## Your assignment
Nothing in the data may be altered; restate all of it exactly.

Saved entries:
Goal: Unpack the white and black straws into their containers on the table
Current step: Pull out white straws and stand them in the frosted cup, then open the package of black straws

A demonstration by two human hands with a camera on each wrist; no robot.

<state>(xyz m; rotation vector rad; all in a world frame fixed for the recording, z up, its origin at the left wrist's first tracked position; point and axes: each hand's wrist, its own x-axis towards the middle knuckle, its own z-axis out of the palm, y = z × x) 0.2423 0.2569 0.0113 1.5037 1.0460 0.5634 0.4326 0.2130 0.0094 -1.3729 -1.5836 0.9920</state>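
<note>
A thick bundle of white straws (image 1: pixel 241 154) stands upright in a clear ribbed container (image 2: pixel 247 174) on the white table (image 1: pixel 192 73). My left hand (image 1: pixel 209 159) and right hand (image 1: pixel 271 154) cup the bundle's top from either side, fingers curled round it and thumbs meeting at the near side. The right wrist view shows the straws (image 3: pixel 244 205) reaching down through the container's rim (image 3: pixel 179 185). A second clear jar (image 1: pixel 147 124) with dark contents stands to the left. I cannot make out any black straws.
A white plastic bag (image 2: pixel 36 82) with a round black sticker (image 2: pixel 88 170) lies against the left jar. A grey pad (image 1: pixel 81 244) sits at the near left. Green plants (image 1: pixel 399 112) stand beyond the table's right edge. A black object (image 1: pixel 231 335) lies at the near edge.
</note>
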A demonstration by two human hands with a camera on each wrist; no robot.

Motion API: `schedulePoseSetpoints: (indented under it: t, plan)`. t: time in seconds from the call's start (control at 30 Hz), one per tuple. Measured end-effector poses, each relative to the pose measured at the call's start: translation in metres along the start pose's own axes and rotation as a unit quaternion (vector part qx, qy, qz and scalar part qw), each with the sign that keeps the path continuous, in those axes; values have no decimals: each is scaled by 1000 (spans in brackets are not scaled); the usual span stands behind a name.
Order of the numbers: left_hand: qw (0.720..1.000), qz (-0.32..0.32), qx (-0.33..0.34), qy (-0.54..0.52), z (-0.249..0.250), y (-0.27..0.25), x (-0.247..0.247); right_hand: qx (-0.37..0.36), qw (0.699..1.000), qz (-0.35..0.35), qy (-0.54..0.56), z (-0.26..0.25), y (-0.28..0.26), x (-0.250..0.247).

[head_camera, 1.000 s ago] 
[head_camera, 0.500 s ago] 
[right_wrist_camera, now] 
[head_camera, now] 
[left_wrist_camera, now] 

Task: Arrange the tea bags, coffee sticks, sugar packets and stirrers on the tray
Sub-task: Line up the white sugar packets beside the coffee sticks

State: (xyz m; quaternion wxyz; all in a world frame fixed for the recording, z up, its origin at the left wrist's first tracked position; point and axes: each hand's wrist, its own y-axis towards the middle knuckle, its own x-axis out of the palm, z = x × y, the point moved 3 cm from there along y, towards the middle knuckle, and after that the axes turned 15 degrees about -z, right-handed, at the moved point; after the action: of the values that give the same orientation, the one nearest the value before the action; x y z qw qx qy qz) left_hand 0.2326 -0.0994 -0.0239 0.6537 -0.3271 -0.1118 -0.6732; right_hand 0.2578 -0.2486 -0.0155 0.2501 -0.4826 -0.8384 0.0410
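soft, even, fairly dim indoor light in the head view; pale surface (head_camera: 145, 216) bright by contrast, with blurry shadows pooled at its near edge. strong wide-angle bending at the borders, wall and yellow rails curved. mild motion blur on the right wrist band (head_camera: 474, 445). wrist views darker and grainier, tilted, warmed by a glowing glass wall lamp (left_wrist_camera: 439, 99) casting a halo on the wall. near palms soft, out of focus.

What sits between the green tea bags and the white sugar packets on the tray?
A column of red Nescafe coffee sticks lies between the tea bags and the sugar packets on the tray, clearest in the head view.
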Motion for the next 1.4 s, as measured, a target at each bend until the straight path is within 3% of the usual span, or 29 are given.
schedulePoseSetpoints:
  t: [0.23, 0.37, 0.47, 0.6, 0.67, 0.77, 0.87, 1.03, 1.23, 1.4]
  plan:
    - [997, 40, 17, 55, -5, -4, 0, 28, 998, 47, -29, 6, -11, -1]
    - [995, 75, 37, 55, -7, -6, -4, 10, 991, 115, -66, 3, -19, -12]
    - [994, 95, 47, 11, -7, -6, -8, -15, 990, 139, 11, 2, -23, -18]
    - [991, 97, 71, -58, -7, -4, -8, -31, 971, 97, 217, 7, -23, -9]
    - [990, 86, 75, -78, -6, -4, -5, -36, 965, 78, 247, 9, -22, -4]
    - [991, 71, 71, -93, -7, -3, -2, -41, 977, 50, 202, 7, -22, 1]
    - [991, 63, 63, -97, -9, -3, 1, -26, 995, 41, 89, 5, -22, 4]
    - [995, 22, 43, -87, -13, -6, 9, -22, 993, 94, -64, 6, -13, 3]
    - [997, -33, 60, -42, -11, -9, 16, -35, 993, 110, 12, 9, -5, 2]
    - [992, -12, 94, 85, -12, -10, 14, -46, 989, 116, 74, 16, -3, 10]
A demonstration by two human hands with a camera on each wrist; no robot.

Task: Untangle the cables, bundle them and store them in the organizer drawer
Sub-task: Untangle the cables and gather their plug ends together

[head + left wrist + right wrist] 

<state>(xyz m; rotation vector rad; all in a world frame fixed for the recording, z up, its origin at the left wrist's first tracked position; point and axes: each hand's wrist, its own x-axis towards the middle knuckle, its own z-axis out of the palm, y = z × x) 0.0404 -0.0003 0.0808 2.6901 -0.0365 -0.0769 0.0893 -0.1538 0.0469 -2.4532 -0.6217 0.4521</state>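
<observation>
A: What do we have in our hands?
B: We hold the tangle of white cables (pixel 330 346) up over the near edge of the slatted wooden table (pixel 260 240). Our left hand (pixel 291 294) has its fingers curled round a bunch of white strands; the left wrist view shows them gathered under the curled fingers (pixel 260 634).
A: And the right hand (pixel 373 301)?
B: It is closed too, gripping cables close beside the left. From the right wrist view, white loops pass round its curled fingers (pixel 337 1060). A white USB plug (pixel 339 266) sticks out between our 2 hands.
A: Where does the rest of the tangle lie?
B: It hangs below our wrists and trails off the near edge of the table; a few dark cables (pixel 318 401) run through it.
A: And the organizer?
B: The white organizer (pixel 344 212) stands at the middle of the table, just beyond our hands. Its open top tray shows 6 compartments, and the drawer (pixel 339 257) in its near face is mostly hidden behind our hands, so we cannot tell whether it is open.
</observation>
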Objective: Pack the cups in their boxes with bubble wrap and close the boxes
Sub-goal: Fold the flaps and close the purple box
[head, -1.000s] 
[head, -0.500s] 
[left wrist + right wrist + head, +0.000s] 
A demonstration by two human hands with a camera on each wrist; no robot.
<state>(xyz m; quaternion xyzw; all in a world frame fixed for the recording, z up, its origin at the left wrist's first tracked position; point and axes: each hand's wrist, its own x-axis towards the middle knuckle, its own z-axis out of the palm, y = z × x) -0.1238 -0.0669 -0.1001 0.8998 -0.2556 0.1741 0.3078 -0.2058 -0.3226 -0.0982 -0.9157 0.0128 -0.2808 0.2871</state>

## Answer section
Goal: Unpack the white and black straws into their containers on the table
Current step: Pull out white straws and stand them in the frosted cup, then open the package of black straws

A demonstration by two human hands with a camera on each wrist; no robot.

<state>(xyz m; rotation vector rad; all in a world frame fixed for the recording, z up, its origin at the left wrist's first tracked position; point and axes: each hand's wrist, its own x-axis towards the middle knuckle, its own z-axis out of the palm, y = z × x) 0.2423 0.2569 0.0113 1.5037 1.0460 0.5634 0.4326 0.2130 0.0094 -1.3729 -1.5836 0.9920</state>
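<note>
A thick bundle of white straws (image 1: pixel 241 154) stands upright in a clear ribbed container (image 2: pixel 247 174) on the white table (image 1: pixel 192 73). My left hand (image 1: pixel 209 159) and right hand (image 1: pixel 271 154) cup the bundle's top from either side, fingers curled round it and thumbs meeting at the near side. The right wrist view shows the straws (image 3: pixel 244 205) reaching down through the container's rim (image 3: pixel 179 185). A second clear jar (image 1: pixel 147 124) with dark contents stands to the left. I cannot make out any black straws.
A white plastic bag (image 2: pixel 36 82) with a round black sticker (image 2: pixel 88 170) lies against the left jar. A grey pad (image 1: pixel 81 244) sits at the near left. Green plants (image 1: pixel 399 112) stand beyond the table's right edge. A black object (image 1: pixel 231 335) lies at the near edge.
</note>
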A demonstration by two human hands with a camera on each wrist; no robot.

Motion API: `schedulePoseSetpoints: (indented under it: t, plan)`. t: time in seconds from the call's start (control at 30 Hz), one per tuple. Measured end-effector poses, each relative to the pose measured at the call's start: translation in metres along the start pose's own axes and rotation as a unit quaternion (vector part qx, qy, qz and scalar part qw), each with the sign that keeps the path continuous, in those axes; values have no decimals: each is scaled by 1000 (spans in brackets are not scaled); the usual span stands behind a name.
Order of the numbers: left_hand: qw (0.720..1.000), qz (-0.32..0.32), qx (-0.33..0.34), qy (-0.54..0.52), z (-0.249..0.250), y (-0.27..0.25), x (-0.247..0.247); right_hand: qx (-0.37..0.36), qw (0.699..1.000), qz (-0.35..0.35), qy (-0.54..0.56), z (-0.26..0.25), y (-0.28..0.26), x (-0.250..0.247).

[head_camera, 1.000 s ago] 
[head_camera, 0.500 s ago] 
[right_wrist_camera, now] 
[head_camera, now] 
[left_wrist_camera, now] 

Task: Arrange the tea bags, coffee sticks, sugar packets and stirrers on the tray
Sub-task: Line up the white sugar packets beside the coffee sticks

State: (xyz m; quaternion wxyz; all in a world frame fixed for the recording, z up, its origin at the left wrist's first tracked position; point and axes: each hand's wrist, its own y-axis towards the middle knuckle, its own x-axis out of the palm, z = x × y, the point moved 3 cm from there along y, towards the middle knuckle, and after that the axes turned 15 degrees about -z, right-handed, at the moved point; after the action: of the values that give the same orientation, the one nearest the value before the action; x y z qw qx qy qz) left_hand 0.2326 -0.0994 -0.0239 0.6537 -0.3271 -0.1118 -0.6732; right_hand 0.2578 -0.2486 -0.0155 0.2501 -0.4826 -0.8384 0.0410
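soft, even, fairly dim indoor light in the head view; pale surface (head_camera: 145, 216) bright by contrast, with blurry shadows pooled at its near edge. strong wide-angle bending at the borders, wall and yellow rails curved. mild motion blur on the right wrist band (head_camera: 474, 445). wrist views darker and grainier, tilted, warmed by a glowing glass wall lamp (left_wrist_camera: 439, 99) casting a halo on the wall. near palms soft, out of focus.

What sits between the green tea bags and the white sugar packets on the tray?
A column of red Nescafe coffee sticks lies between the tea bags and the sugar packets on the tray, clearest in the head view.
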Motion for the next 1.4 s, as measured, a target at each bend until the straight path is within 3% of the usual span, or 29 are given.
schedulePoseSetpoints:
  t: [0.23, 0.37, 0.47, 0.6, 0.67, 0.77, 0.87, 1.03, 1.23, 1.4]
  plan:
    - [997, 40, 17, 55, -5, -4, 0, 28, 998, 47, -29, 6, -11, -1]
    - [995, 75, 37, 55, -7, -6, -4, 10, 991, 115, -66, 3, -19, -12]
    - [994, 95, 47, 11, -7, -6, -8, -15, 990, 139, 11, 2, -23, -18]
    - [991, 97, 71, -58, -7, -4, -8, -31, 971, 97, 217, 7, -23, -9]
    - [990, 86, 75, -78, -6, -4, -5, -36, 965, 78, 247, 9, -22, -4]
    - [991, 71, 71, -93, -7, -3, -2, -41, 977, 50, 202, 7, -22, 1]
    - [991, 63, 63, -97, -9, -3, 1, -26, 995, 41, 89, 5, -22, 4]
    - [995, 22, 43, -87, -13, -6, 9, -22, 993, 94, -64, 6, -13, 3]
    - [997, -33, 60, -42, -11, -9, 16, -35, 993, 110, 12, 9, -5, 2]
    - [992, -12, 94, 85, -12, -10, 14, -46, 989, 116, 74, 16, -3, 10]
A demonstration by two human hands with a camera on each wrist; no robot.

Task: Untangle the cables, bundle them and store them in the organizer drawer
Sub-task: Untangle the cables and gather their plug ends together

[head + left wrist + right wrist] 

<state>(xyz m; rotation vector rad; all in a world frame fixed for the recording, z up, its origin at the left wrist's first tracked position; point and axes: each hand's wrist, its own x-axis towards the middle knuckle, its own z-axis out of the palm, y = z × x) 0.0404 -0.0003 0.0808 2.6901 -0.0365 -0.0769 0.0893 -0.1538 0.0469 -2.4532 -0.6217 0.4521</state>
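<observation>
A: What do we have in our hands?
B: We hold the tangle of white cables (pixel 330 346) up over the near edge of the slatted wooden table (pixel 260 240). Our left hand (pixel 291 294) has its fingers curled round a bunch of white strands; the left wrist view shows them gathered under the curled fingers (pixel 260 634).
A: And the right hand (pixel 373 301)?
B: It is closed too, gripping cables close beside the left. From the right wrist view, white loops pass round its curled fingers (pixel 337 1060). A white USB plug (pixel 339 266) sticks out between our 2 hands.
A: Where does the rest of the tangle lie?
B: It hangs below our wrists and trails off the near edge of the table; a few dark cables (pixel 318 401) run through it.
A: And the organizer?
B: The white organizer (pixel 344 212) stands at the middle of the table, just beyond our hands. Its open top tray shows 6 compartments, and the drawer (pixel 339 257) in its near face is mostly hidden behind our hands, so we cannot tell whether it is open.
</observation>
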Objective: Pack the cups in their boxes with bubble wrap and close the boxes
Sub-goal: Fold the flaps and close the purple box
[head, -1.000s] 
[head, -0.500s] 
[left wrist + right wrist + head, +0.000s] 
A demonstration by two human hands with a camera on each wrist; no robot.
<state>(xyz m; quaternion xyzw; all in a world frame fixed for the recording, z up, its origin at the left wrist's first tracked position; point and axes: each hand's wrist, its own x-axis towards the middle knuckle, its own z-axis out of the palm, y = z × x) -0.1238 -0.0669 -0.1001 0.8998 -0.2556 0.1741 0.3078 -0.2058 -0.3226 -0.0982 -0.9157 0.0128 -0.2808 0.2871</state>

There is no more to the output, and the exercise is done.